Provided records:

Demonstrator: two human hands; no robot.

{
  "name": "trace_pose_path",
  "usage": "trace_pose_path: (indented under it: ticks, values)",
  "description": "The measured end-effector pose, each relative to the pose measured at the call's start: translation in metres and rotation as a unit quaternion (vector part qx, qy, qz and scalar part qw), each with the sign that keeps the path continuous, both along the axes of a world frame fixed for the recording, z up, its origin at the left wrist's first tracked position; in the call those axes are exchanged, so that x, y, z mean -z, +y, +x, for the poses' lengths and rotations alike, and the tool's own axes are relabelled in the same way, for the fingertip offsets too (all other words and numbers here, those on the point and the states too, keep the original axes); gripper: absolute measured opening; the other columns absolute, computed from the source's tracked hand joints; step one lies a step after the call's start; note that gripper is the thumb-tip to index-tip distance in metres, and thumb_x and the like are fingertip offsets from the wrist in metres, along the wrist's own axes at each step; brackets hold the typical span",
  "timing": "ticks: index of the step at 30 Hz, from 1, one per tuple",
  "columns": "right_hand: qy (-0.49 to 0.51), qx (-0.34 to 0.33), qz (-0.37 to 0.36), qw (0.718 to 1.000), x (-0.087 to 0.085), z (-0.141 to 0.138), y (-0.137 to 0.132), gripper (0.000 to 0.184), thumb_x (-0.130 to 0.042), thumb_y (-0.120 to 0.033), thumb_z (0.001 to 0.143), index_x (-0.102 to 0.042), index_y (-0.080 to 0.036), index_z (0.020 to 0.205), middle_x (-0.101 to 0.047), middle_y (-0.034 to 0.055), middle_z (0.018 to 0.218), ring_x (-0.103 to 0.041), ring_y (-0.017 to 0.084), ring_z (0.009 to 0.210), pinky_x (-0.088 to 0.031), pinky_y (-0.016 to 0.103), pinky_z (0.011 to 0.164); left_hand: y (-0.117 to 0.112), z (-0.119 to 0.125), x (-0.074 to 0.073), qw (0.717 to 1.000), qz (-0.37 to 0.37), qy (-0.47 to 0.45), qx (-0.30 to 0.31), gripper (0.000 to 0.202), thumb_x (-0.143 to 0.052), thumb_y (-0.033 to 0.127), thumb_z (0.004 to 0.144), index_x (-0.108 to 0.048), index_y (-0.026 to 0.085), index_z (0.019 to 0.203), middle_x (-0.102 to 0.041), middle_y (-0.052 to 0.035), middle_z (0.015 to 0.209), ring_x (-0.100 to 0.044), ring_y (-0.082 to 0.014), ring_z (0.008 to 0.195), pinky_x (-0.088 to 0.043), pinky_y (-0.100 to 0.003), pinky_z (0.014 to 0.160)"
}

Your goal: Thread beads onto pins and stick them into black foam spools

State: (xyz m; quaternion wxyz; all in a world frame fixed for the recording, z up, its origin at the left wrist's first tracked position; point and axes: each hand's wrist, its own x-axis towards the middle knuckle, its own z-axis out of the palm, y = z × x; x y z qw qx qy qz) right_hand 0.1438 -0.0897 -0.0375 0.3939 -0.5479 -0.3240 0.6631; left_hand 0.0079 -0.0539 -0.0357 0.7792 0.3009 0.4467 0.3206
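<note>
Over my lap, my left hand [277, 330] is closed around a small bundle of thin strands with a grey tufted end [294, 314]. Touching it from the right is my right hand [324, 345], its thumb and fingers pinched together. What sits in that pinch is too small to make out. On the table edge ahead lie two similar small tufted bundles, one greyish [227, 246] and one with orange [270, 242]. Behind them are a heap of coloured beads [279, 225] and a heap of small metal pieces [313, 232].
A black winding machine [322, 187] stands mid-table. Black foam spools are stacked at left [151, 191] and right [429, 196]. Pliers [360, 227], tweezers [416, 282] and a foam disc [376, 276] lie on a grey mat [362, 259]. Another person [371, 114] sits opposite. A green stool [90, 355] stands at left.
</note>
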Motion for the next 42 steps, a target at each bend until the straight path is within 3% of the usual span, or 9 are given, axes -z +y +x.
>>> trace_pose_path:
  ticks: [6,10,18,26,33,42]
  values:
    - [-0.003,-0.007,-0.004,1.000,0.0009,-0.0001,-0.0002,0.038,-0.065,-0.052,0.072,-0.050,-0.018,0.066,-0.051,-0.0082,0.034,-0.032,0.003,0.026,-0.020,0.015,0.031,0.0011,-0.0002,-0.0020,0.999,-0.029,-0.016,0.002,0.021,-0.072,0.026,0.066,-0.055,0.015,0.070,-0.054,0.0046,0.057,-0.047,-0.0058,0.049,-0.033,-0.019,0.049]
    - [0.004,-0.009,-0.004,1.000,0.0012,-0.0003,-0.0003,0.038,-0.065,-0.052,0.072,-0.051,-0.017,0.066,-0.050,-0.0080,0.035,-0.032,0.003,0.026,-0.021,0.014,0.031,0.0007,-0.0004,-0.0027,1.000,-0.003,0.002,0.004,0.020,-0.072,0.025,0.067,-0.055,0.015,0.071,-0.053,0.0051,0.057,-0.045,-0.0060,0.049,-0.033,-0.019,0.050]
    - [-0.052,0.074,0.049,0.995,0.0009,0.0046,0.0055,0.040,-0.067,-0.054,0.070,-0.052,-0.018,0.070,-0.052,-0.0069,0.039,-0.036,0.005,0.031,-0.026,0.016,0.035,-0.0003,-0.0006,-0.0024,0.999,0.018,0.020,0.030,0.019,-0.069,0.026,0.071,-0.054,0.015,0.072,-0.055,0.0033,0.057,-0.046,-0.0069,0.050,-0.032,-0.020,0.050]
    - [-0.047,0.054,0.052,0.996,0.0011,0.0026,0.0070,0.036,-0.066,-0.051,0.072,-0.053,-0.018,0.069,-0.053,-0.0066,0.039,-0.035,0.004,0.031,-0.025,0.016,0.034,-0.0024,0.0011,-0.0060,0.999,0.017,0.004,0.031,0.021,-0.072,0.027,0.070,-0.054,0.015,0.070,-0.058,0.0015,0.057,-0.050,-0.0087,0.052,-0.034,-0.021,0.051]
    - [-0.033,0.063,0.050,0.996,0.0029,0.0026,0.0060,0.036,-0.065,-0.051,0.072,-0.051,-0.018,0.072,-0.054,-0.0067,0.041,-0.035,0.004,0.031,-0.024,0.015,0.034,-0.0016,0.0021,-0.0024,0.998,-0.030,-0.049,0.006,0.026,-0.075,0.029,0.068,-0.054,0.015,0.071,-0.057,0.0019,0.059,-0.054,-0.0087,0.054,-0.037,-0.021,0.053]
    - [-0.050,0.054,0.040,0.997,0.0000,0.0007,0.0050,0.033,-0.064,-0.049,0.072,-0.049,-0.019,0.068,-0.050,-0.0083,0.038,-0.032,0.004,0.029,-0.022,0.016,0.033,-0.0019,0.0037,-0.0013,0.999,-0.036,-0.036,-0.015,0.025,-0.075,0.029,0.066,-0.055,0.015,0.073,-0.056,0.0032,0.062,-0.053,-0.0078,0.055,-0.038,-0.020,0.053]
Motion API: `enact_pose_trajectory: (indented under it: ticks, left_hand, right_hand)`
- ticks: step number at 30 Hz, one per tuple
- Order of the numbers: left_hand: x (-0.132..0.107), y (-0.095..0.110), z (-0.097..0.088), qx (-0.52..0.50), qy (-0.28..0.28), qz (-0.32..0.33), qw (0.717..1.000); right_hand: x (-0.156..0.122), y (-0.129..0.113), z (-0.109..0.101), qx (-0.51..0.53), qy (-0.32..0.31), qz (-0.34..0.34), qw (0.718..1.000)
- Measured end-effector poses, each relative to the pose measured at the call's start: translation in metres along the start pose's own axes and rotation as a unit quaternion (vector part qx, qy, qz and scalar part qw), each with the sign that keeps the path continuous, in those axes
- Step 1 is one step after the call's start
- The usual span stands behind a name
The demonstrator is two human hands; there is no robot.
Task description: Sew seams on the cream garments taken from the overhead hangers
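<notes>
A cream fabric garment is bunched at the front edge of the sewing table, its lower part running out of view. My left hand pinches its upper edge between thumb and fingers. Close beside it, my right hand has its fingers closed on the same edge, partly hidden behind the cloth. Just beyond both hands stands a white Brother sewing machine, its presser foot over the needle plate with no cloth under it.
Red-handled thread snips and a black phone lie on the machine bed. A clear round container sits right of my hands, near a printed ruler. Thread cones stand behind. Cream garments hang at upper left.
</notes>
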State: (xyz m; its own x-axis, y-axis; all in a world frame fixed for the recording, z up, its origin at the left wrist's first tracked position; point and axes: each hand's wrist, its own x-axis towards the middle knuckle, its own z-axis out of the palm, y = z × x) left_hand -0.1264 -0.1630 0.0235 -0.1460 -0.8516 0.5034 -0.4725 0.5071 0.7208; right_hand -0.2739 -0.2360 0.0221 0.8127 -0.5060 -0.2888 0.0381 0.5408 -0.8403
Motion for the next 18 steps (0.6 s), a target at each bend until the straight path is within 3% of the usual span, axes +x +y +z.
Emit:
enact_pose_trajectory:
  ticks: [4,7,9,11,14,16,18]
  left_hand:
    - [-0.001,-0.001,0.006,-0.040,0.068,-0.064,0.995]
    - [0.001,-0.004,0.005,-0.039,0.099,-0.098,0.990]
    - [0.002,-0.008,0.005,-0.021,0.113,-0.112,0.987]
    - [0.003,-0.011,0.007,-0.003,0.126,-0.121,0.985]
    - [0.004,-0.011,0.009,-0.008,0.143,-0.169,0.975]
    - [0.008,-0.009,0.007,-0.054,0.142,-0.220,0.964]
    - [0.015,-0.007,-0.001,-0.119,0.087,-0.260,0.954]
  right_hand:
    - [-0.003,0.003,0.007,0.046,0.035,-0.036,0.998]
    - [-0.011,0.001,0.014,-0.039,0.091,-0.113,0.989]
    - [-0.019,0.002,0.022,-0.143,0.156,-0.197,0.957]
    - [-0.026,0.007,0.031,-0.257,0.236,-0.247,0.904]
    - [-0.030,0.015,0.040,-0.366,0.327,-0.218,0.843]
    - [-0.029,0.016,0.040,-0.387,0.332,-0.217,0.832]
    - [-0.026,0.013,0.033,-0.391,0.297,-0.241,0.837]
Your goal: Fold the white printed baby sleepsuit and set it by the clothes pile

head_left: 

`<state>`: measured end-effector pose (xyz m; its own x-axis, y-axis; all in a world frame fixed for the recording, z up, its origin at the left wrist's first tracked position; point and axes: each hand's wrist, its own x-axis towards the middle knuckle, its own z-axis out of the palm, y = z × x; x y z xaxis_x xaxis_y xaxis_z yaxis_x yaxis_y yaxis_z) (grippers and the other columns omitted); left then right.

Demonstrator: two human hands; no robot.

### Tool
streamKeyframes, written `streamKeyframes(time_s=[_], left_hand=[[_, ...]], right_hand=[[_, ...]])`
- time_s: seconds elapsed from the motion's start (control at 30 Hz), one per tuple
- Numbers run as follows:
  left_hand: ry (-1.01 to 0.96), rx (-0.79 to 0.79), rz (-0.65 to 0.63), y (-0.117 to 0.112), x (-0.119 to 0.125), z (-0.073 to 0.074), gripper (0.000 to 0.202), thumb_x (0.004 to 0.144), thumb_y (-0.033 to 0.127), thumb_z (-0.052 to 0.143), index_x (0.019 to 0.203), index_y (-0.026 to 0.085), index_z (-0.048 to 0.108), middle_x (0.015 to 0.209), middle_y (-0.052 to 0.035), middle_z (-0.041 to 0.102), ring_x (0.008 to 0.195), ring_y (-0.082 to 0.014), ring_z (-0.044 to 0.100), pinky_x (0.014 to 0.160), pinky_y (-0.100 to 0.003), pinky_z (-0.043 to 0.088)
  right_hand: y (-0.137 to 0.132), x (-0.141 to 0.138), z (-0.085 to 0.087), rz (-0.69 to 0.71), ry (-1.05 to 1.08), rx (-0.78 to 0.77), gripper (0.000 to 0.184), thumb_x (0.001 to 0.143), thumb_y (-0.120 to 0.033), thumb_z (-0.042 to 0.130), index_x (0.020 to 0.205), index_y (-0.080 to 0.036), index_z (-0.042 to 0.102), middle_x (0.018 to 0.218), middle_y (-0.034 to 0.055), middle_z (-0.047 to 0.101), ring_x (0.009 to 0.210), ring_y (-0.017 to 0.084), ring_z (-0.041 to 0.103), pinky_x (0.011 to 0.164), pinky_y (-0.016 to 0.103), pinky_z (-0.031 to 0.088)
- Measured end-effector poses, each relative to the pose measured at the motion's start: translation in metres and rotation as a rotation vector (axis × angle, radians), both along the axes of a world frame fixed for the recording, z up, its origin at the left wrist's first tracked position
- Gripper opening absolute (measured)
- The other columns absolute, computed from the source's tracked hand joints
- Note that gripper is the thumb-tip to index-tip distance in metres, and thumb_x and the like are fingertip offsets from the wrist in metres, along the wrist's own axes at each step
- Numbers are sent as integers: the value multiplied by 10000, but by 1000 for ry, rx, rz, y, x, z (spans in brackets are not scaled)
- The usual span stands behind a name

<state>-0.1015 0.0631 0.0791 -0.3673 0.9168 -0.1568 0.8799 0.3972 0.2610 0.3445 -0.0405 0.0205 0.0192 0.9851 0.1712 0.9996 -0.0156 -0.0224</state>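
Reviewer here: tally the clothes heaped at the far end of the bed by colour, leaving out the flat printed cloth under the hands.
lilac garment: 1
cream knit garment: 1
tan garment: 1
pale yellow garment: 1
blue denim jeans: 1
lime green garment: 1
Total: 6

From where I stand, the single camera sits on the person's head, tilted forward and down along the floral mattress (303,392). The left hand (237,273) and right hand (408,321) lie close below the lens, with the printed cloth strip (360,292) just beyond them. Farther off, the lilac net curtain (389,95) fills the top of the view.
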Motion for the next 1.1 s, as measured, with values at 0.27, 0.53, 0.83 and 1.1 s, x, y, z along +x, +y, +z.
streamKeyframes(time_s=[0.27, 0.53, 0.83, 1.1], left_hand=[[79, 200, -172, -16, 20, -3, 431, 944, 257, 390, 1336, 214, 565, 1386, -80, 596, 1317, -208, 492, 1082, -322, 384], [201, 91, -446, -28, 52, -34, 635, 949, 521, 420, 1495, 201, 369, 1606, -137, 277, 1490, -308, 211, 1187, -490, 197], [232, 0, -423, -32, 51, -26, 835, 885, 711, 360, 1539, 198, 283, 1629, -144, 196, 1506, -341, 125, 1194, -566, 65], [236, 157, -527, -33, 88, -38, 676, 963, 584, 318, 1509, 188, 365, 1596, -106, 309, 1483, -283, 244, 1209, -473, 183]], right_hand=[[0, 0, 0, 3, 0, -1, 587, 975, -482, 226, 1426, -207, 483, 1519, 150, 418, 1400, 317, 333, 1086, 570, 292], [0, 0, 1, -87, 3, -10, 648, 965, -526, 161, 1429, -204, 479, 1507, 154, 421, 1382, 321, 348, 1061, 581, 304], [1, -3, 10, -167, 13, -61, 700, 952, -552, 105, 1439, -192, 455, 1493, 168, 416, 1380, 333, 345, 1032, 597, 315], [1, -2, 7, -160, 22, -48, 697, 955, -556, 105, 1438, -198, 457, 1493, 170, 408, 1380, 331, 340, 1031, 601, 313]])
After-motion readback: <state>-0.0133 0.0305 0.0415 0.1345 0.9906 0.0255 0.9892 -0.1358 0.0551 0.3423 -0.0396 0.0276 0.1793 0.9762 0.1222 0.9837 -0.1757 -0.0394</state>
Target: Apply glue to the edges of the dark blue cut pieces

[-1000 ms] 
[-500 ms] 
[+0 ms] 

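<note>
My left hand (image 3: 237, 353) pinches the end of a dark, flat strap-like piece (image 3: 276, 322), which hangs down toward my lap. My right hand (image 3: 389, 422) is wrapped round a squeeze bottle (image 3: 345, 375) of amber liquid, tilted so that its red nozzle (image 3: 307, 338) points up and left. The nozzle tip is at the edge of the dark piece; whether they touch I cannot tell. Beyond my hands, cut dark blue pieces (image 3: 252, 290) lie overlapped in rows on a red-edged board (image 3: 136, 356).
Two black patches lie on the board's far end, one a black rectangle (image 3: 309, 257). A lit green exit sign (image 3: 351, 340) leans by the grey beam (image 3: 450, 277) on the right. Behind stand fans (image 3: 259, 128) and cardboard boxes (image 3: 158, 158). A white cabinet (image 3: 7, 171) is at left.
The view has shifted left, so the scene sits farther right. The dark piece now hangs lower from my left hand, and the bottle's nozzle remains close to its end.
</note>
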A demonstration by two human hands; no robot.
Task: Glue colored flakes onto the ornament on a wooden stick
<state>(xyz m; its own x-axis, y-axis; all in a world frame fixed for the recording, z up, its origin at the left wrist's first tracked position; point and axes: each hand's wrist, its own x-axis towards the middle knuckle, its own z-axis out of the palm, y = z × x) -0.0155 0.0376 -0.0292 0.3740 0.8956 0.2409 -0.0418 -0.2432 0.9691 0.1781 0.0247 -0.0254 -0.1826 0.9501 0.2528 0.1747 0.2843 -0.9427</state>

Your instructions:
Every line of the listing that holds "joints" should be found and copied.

Exercise solution:
  "description": "The measured end-effector pose, each relative to the pose measured at the call's start: translation in metres and rotation as a unit quaternion (vector part qx, qy, qz and scalar part qw), each with the sign that keeps the path continuous, both along the axes of a world frame fixed for the recording, z up, its origin at the left wrist's first tracked position; in the call those axes are exchanged, so that x, y, z mean -z, +y, +x, for the poses' lengths and rotations alike, and the tool's own axes are relabelled in the same way, for the fingertip offsets too (all other words and numbers here, those on the point and the states too, keep the original axes); gripper: absolute measured opening; the other columns absolute, computed from the source's tracked hand joints; step one lies a step after the call's start; note that gripper is the thumb-tip to index-tip distance in metres, and thumb_x and the like are fingertip offsets from the wrist in metres, along the wrist's own axes at each step; brackets hold the typical span",
- The other columns absolute, computed from the source's tracked hand joints

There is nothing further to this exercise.